* [TASK INSTRUCTIONS]:
With the images removed, write out every line below exactly.

BEGIN

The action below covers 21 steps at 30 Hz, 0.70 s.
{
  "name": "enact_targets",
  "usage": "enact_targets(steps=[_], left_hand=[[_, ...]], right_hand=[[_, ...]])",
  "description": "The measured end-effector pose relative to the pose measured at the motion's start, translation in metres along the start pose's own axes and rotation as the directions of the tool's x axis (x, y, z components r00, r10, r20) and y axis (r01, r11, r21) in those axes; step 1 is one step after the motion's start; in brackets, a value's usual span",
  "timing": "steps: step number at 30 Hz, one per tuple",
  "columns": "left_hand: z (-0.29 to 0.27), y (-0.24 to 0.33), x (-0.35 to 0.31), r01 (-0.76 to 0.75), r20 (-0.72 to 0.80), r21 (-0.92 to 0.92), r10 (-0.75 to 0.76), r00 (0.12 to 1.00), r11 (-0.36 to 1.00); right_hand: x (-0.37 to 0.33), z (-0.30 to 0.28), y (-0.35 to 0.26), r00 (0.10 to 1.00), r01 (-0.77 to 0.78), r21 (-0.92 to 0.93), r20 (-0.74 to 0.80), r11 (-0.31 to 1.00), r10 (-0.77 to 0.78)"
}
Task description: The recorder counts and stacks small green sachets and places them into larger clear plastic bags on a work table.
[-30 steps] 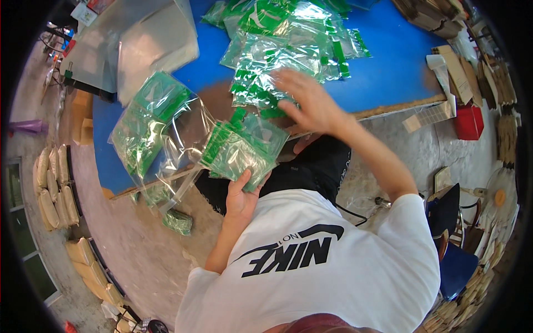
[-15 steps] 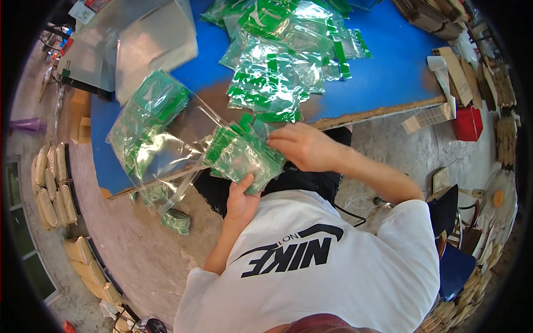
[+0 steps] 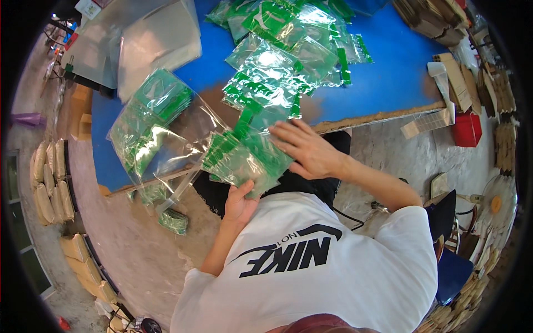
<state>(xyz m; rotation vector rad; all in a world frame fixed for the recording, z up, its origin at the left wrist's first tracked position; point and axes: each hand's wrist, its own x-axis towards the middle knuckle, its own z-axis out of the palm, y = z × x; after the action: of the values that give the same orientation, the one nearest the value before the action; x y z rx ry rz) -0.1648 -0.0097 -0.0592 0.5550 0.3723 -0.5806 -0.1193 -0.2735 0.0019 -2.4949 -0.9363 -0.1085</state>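
My left hand (image 3: 240, 204) grips the lower edge of a fanned stack of clear plastic packets (image 3: 244, 161) with green bands, thumb on top. Against the stack's right side rests my right hand (image 3: 311, 151), its fingers stretched out and slightly apart. The upper end of the stack meets a big pile of similar green and clear packets (image 3: 272, 61) on the blue table (image 3: 383, 72). To the left lies a large clear plastic bag (image 3: 172, 147), with more green packets (image 3: 164, 97) in or under it; which of these I cannot tell.
Clear plastic sheets (image 3: 158, 50) lie at the table's far left. A bundle of green packets (image 3: 173, 222) sits on the floor below the near edge. A red box (image 3: 466, 130) and a paper strip (image 3: 427, 123) are at the right corner. Brown packages (image 3: 50, 180) stand along the left.
My right hand's fingers have gone from bunched at the stack's edge to spread beside it. A green-banded packet now stands up at the stack's top. My left hand keeps its grip.
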Motion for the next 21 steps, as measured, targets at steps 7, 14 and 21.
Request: enact_targets(steps=[7,14,21], left_hand=[[-0.015,0.015,-0.008,-0.032,-0.018,0.075,0.034,0.999,0.997],[-0.022,0.017,-0.015,0.011,0.140,-0.019,-0.008,0.990,1.000],[0.004,0.010,0.000,-0.015,0.056,0.119,0.008,0.998,0.993]], right_hand=[[0.045,-0.039,0.063,0.964,-0.008,-0.107,-0.264,0.994,-0.021],[0.106,0.015,0.103,0.975,-0.194,-0.319,-0.171,0.928,0.145],[0.172,0.039,0.095,0.707,-0.687,-0.252,-0.448,0.682,0.547]])
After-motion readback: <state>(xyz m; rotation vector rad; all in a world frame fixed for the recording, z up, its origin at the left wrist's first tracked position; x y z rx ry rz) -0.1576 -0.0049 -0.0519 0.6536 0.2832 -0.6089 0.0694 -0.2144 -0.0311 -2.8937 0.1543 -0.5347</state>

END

* [PROBLEM SOLUTION]:
The action below covers 21 steps at 30 Hz, 0.70 s.
{
  "name": "enact_targets",
  "usage": "enact_targets(steps=[_], left_hand=[[_, ...]], right_hand=[[_, ...]])",
  "description": "The measured end-effector pose relative to the pose measured at the motion's start, translation in metres along the start pose's own axes and rotation as the directions of the tool's x axis (x, y, z components r00, r10, r20) and y axis (r01, r11, r21) in those axes; step 1 is one step after the motion's start; in brackets, a value's usual span",
  "timing": "steps: step number at 30 Hz, one per tuple",
  "columns": "left_hand: z (-0.29 to 0.27), y (-0.24 to 0.33), x (-0.35 to 0.31), r01 (-0.76 to 0.75), r20 (-0.72 to 0.80), r21 (-0.92 to 0.92), r10 (-0.75 to 0.76), r00 (0.12 to 1.00), r11 (-0.36 to 1.00); right_hand: x (-0.37 to 0.33), z (-0.30 to 0.28), y (-0.35 to 0.26), r00 (0.10 to 1.00), r01 (-0.77 to 0.78), r21 (-0.92 to 0.93), r20 (-0.74 to 0.80), r11 (-0.31 to 1.00), r10 (-0.77 to 0.78)"
}
Task description: The recorder counts and stacks small green sachets and places them into larger clear plastic bags on a work table.
[-30 steps] 
[-15 steps] 
[+0 steps] 
<state>(xyz m; rotation vector rad; all in a world frame fixed for the recording, z up, its origin at the left wrist's first tracked position; point and axes: each hand's wrist, its own x-axis towards the middle knuckle, its own z-axis out of the palm, y = z × x; after the action: of the values that give the same orientation, the one nearest the value before the action; x y z rx ry rz) -0.1648 -0.0097 -0.0592 0.5550 0.3723 -0.5806 -0.1193 -0.2735 0.0019 -2.4949 -0.9363 -0.1085</state>
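My left hand (image 3: 240, 204) grips the lower edge of a fanned stack of clear plastic packets (image 3: 244, 161) with green bands, thumb on top. Against the stack's right side rests my right hand (image 3: 311, 151), its fingers stretched out and slightly apart. The upper end of the stack meets a big pile of similar green and clear packets (image 3: 272, 61) on the blue table (image 3: 383, 72). To the left lies a large clear plastic bag (image 3: 172, 147), with more green packets (image 3: 164, 97) in or under it; which of these I cannot tell.
Clear plastic sheets (image 3: 158, 50) lie at the table's far left. A bundle of green packets (image 3: 173, 222) sits on the floor below the near edge. A red box (image 3: 466, 130) and a paper strip (image 3: 427, 123) are at the right corner. Brown packages (image 3: 50, 180) stand along the left.
My right hand's fingers have gone from bunched at the stack's edge to spread beside it. A green-banded packet now stands up at the stack's top. My left hand keeps its grip.
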Motion for the next 21 steps, as measured, targets at steps 7, 14 and 21.
Request: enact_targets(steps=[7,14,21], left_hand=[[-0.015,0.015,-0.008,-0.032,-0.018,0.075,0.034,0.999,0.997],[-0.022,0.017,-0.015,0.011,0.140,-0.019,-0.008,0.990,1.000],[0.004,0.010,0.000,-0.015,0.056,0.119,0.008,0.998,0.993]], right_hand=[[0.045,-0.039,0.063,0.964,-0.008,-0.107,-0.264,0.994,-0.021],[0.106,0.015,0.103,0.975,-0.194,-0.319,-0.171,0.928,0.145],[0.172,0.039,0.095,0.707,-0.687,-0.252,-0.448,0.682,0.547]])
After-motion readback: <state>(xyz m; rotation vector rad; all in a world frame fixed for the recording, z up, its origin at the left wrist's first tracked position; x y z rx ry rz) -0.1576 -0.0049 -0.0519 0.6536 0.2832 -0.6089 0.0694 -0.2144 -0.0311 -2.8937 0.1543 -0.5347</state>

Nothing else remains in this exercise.